■ **INSTRUCTIONS TO FOLLOW**:
Retype the whole listing exactly.

━━━ SUPPLIED INFORMATION ━━━

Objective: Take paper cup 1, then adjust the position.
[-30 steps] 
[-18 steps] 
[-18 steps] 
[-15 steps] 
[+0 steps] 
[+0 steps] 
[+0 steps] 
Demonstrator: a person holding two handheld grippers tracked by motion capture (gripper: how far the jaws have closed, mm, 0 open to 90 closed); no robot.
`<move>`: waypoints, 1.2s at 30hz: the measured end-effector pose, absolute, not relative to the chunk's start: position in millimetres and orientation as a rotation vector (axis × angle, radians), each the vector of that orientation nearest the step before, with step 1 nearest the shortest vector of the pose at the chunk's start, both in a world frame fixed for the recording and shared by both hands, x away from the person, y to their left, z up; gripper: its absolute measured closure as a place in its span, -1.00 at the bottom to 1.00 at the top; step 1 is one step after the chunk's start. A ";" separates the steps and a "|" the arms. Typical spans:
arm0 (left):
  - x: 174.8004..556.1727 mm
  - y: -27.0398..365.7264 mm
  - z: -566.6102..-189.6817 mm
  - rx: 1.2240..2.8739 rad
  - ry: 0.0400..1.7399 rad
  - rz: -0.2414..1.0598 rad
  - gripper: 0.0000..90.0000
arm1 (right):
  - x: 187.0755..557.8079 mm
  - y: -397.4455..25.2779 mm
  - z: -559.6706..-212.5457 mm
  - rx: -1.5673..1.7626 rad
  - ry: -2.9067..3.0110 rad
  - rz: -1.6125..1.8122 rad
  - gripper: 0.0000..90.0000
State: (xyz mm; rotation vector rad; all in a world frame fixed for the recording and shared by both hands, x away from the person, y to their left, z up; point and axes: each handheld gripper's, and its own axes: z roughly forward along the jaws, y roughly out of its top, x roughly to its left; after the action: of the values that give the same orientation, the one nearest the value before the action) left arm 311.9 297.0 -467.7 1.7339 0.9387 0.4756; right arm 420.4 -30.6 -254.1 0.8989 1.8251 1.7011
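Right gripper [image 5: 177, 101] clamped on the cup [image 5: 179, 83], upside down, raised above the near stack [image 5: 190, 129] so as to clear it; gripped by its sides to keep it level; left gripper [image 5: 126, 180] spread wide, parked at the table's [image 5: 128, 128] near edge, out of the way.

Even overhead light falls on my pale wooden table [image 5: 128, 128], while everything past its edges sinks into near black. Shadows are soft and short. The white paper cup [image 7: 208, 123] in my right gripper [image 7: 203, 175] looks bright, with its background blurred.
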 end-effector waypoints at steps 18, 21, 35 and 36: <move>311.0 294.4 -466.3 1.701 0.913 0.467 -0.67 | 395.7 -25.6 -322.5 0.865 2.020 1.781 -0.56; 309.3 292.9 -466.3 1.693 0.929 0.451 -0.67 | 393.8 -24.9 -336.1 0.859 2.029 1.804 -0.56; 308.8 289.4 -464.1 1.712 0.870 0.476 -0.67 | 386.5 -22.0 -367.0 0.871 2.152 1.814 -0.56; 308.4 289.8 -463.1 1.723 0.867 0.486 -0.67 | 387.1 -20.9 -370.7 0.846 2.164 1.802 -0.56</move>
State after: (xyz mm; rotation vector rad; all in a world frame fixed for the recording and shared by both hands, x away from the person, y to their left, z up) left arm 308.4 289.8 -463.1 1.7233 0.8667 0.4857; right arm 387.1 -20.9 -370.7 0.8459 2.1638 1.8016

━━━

■ **PROBLEM SOLUTION**:
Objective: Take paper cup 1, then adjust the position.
[-30 steps] 
[-18 steps] 
[-18 steps] 
[-15 steps] 
[+0 steps] 
[+0 steps] 
[+0 steps] 
Demonstrator: a person holding two handheld grippers tracked by motion capture (gripper: how far the jaws have closed, mm, 0 open to 90 closed); no robot.
`<move>`: waypoints, 1.2s at 30hz: the measured end-effector pose, absolute, not relative to the chunk's start: position in millimetres and orientation as a rotation vector (axis × angle, radians), each the vector of that orientation nearest the step before, with step 1 nearest the shortest vector of the pose at the chunk's start, both in a world frame fixed for the recording and shared by both hands, x away from the person, y to their left, z up; gripper: its absolute measured closure as a place in its span, -1.00 at the bottom to 1.00 at the top; step 1 is one step after the chunk's start. A ";" separates the steps and a "|" the arms. Typical spans:
arm0 (left):
  - x: 174.8004..556.1727 mm
  - y: -27.0398..365.7264 mm
  - z: -566.6102..-189.6817 mm
  - rx: 1.2240..2.8739 rad
  - ry: 0.0400..1.7399 rad
  - rz: -0.2414..1.0598 rad
  - gripper: 0.0000..90.0000
arm1 (right):
  - x: 187.0755..557.8079 mm
  - y: -397.4455..25.2779 mm
  - z: -559.6706..-212.5457 mm
  - rx: -1.5673..1.7626 rad
  - ry: -2.9067..3.0110 rad
  - rz: -1.6125..1.8122 rad
  - gripper: 0.0000..90.0000
State: (xyz mm; rotation vector rad; all in a world frame fixed for the recording and shared by both hands, x away from the person, y to their left, z up; point and axes: each handheld gripper's, and its own axes: z roughly forward along the jaws, y roughly out of its top, x roughly to its left; after the action: of the values that give the same orientation, the one nearest the value before the action) left arm 311.9 297.0 -467.7 1.7339 0.9387 0.4756; right arm 420.4 -30.6 -254.1 0.8989 1.8251 1.7011
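Right gripper [image 5: 177, 101] clamped on the cup [image 5: 179, 83], upside down, raised above the near stack [image 5: 190, 129] so as to clear it; gripped by its sides to keep it level; left gripper [image 5: 126, 180] spread wide, parked at the table's [image 5: 128, 128] near edge, out of the way.

Even overhead light falls on my pale wooden table [image 5: 128, 128], while everything past its edges sinks into near black. Shadows are soft and short. The white paper cup [image 7: 208, 123] in my right gripper [image 7: 203, 175] looks bright, with its background blurred.
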 end-effector waypoints at steps 18, 21, 35 and 36: <move>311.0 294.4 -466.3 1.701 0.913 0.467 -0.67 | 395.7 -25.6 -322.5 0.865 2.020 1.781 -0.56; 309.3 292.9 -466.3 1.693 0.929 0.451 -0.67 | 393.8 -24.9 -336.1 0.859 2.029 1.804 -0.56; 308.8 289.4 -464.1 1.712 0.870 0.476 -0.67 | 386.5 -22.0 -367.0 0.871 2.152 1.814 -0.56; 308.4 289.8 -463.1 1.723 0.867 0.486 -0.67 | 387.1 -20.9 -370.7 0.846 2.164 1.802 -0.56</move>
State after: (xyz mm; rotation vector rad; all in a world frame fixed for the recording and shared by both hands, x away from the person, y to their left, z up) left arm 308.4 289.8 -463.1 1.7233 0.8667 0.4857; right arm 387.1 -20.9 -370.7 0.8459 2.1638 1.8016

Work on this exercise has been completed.